L’extrême droite allemande a promis mardi une « nouvelle ère » dans le pays lors de ses débuts à la chambre des députés à Berlin, où elle a immédiatement suscité la polémique en comparant son sort à celui des victimes du nazisme dans les années 1930.
« Le peuple a décidé, une nouvelle ère débute maintenant », a lancé Bernd Baumann, l’un des représentants des 92 députés du parti anti-immigration Alternative pour l’Allemagne (AfD), lors de la séance inaugurale du nouveau Bundestag, la chambre basse du Parlement issue des élections législatives du 24 septembre.
Jamais depuis l’après-guerre le Parlement national allemand n’avait compté autant d’élus de droite nationaliste, une césure pour le pays. D’emblée, l’AfD a provoqué une controverse en se disant ostracisée par les autres partis et en allant jusqu’à se comparer aux victimes des méthodes nazies.
Concrètement, M. Baumann a dénoncé « les manœuvres » visant à empêcher qu’un député AfD ne prononce le discours d’ouverture au Bundestag. Cette tâche aurait dû revenir au doyen de l’assemblée, le député d’extrême droite Wolfgang von Gottfried, 77 ans.
Mais l’homme a qualifié l’Holocauste de « mythe » et afin de lui barrer la route, le Bundestag a changé ses règles : désormais le doyen n’est plus le député le plus âgé, mais celui élu depuis le plus longtemps. C’est finalement un élu libéral de 76 ans, Hermann-Otto Solms, qui s’est exprimé.
Göring
« Depuis 1848, la tradition veut que la séance inaugurale soit ouverte par le député le plus âgé », s’est emporté le représentant de l’AfD. « Il n’y a eu qu’une exception », en 1933, quand le dignitaire nazi Hermann Göring, alors président du Reichstag, « a brisé cette règle parce qu’il voulait écarter des opposants politiques », a tempêté M. Baumann.

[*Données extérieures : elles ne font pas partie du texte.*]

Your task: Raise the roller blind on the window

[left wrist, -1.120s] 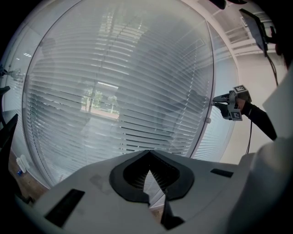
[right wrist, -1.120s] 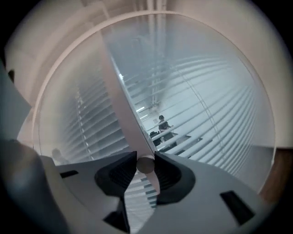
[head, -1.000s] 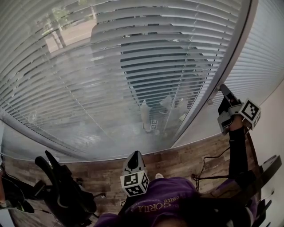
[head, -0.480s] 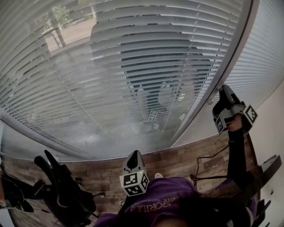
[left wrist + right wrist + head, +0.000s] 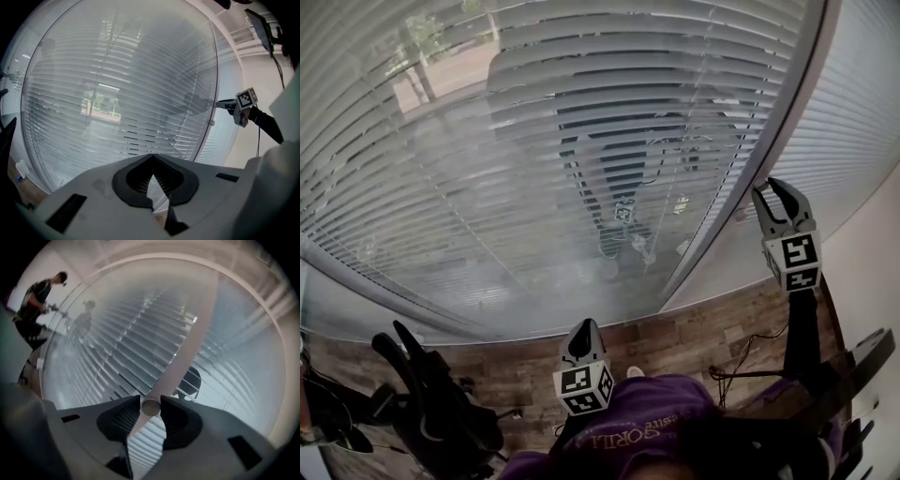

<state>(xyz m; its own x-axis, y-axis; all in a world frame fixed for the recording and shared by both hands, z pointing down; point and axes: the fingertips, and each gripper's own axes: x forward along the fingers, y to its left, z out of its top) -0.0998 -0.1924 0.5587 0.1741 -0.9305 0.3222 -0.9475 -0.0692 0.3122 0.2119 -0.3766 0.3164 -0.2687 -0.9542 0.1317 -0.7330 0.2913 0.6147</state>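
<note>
While the right gripper (image 5: 765,187) pinches the small round grey knob (image 5: 150,408) on the pale window post (image 5: 187,352), beside the lowered white slatted blind (image 5: 581,141), it should twist slowly without slipping, and the closed, empty left gripper (image 5: 584,339) waits low.

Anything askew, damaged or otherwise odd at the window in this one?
Nothing stands out. The blind hangs down over the glass with its slats even and parallel, none visibly bent or sagging. The right gripper is at the window frame with a small round knob between its jaws; the left gripper is held low, shut and empty.
</note>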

La référence aux pratiques nazies a suscité l’indignation. En vous comparant aux victimes de Göring, « vous avez vous-même dépassés les limites du bon goût », lui a rétorqué le libéral Marco Buschmann. L’AfD « n’a pas eu honte aujourd’hui de se mettre au même niveau que les victimes du national-socialisme », a renchéri le député Vert Jürgen Trittin.
L’irruption de l’extrême droite annonce un changement dans la vie politique allemande, habituée depuis des décennies à des échanges policés entre partis ayant tous gouvernés ensemble dans des coalitions rendues nécessaires par le mode de scrutin proportionnel.
Vainqueur avec son parti conservateur des législatives, Angela Merkel est très affaiblie, à l’orée de son quatrième mandat, par le plus mauvais score enregistré par son camp depuis 1949.
L’AfD est la troisième force politique du nouveau Bundestag. Avec 12,6%, elle a réalisé un score inédit pour un parti de ce type dans l’histoire d’après-guerre, surfant sur le mécontentement des électeurs face à l’arrivée de plus d’un million de demandeurs d’asile.
Cette première session a aussi été l’occasion d’élire au poste de président de l’assemblée le conservateur Wolfgang Schäuble, 75 ans, qui aura pour tâche d’encadrer des débats qui s’annoncent houleux.
« Personne ne représente le peuple à lui seul », a lancé l’ancien ministre des Finances à l’adresse de l’AfD. Il a aussi appelé les élus à « éviter de se battre, y compris verbalement ». La journée devait aussi être marquée par une autre passe d’armes avec l’AfD autour de l’élection des vice-présidents.
En tant que groupe parlementaire, l’AfD a droit à avoir un vice-président. Mais les autres partis s’opposent à son candidat, Albrecht Glaser, qui avait qualifié l’islam « d’idéologie » non couverte par la liberté de religion garantie par la Constitution. L’arrivée de l’AfD au Parlement constitue un choc pour une large partie de l’opinion allemande toujours hantée par les crimes nazis.
‘Chasse à Merkel’
L’un des deux chefs de file de l’AfD au Bundestag, Alexander Gauland, a promis d’y « mener la chasse » à Angela Merkel. Dans l’immédiat, la chambre des députés n’aura pas grand chose à faire car le gouvernement actuel d’Angela Merkel va entrer formellement mardi en « affaires courantes » jusqu’à ce qu’un nouveau soit formé.
De difficiles tractations ont débuté entre les conservateurs de la chancelière, les libéraux du FDP et les Verts. Elles devraient durer jusqu’à la fin de cette année, voir se prolonger en 2018.